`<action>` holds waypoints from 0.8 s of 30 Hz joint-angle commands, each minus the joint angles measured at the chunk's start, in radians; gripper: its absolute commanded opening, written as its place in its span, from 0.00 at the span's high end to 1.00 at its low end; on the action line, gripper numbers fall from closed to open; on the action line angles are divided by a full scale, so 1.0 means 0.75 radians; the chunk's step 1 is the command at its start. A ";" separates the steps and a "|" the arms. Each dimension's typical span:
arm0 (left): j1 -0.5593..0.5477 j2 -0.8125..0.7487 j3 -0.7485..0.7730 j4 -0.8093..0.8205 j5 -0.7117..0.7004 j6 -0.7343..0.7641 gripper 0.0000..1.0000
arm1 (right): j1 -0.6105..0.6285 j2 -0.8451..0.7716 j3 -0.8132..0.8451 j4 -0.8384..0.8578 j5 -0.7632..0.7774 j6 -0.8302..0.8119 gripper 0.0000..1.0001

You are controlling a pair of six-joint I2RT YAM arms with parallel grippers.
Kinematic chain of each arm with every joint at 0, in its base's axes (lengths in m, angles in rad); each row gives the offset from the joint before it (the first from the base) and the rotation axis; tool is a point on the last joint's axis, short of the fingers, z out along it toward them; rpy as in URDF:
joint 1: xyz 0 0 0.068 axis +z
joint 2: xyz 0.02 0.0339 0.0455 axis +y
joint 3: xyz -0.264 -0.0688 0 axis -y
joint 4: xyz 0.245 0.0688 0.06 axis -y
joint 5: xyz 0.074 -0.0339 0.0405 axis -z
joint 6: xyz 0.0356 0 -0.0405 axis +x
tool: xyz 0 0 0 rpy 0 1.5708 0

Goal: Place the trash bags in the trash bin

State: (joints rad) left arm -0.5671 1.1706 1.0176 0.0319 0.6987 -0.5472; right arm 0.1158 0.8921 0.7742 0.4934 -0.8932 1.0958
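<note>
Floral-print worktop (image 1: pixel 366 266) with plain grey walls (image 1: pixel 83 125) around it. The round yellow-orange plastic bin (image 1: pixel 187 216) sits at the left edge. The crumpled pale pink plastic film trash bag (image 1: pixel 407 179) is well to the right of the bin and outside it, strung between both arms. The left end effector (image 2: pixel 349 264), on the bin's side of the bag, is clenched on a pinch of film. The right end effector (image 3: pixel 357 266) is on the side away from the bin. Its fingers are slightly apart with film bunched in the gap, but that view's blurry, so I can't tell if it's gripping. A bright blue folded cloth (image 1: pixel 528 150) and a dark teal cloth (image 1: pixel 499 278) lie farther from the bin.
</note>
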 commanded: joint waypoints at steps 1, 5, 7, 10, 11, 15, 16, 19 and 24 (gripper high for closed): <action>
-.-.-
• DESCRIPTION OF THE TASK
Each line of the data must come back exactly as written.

• ANSWER FOR THIS EXERCISE
`<action>` holds waypoints from 0.8 s of 30 Hz joint-angle commands, each minus the joint angles measured at the chunk's start, in radians; gripper: its absolute commanded opening, written as its place in its span, from 0.00 at the span's high end to 1.00 at its low end; on the action line, gripper numbers fall from closed to open; on the action line angles are divided by a full scale, so 1.0 means 0.75 radians; the chunk's step 1 is the command at its start. A ";" separates the steps and a "|" the arms. Each dimension's typical span:
arm0 (left): j1 -0.5593..0.5477 j2 -0.8125..0.7487 j3 -0.7485..0.7730 j4 -0.8093..0.8205 j5 -0.7117..0.7004 j6 -0.7343..0.7641 gripper 0.0000..1.0000
arm1 (right): j1 -0.6105..0.6285 j2 -0.8451..0.7716 j3 -0.8132..0.8451 j4 -0.8384..0.8578 j5 -0.7632..0.7774 j6 -0.8302..0.8119 gripper 0.0000..1.0001

You are controlling a pair of six-joint I2RT YAM arms with parallel grippers.
Kinematic chain of each arm with every joint at 0, in its base's axes (lengths in m, angles in rad); each row gives the offset from the joint before it (the first from the base) and the rotation axis; tool is a point on the last joint's axis, short of the fingers, z out along it toward them; rpy as in URDF:
joint 1: xyz 0 0 0.068 axis +z
joint 2: xyz 0.02 0.0339 0.0455 axis +y
joint 3: xyz -0.264 -0.0688 0 axis -y
joint 4: xyz 0.245 0.0688 0.06 axis -y
joint 5: xyz 0.074 -0.0339 0.0405 axis -z
joint 6: xyz 0.0356 0 -0.0405 axis +x
tool: xyz 0 0 0 rpy 0 1.5708 0

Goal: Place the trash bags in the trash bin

State: (joints rad) left arm -0.5671 1.1706 1.0176 0.0319 0.6987 -0.5472; right arm 0.1158 0.8921 0.7742 0.4934 -0.8932 1.0958
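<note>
Floral-print worktop (image 1: pixel 366 266) with plain grey walls (image 1: pixel 83 125) around it. The round yellow-orange plastic bin (image 1: pixel 187 216) sits at the left edge. The crumpled pale pink plastic film trash bag (image 1: pixel 407 179) is well to the right of the bin and outside it, strung between both arms. The left end effector (image 2: pixel 349 264), on the bin's side of the bag, is clenched on a pinch of film. The right end effector (image 3: pixel 357 266) is on the side away from the bin. Its fingers are slightly apart with film bunched in the gap, but that view's blurry, so I can't tell if it's gripping. A bright blue folded cloth (image 1: pixel 528 150) and a dark teal cloth (image 1: pixel 499 278) lie farther from the bin.
</note>
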 commanded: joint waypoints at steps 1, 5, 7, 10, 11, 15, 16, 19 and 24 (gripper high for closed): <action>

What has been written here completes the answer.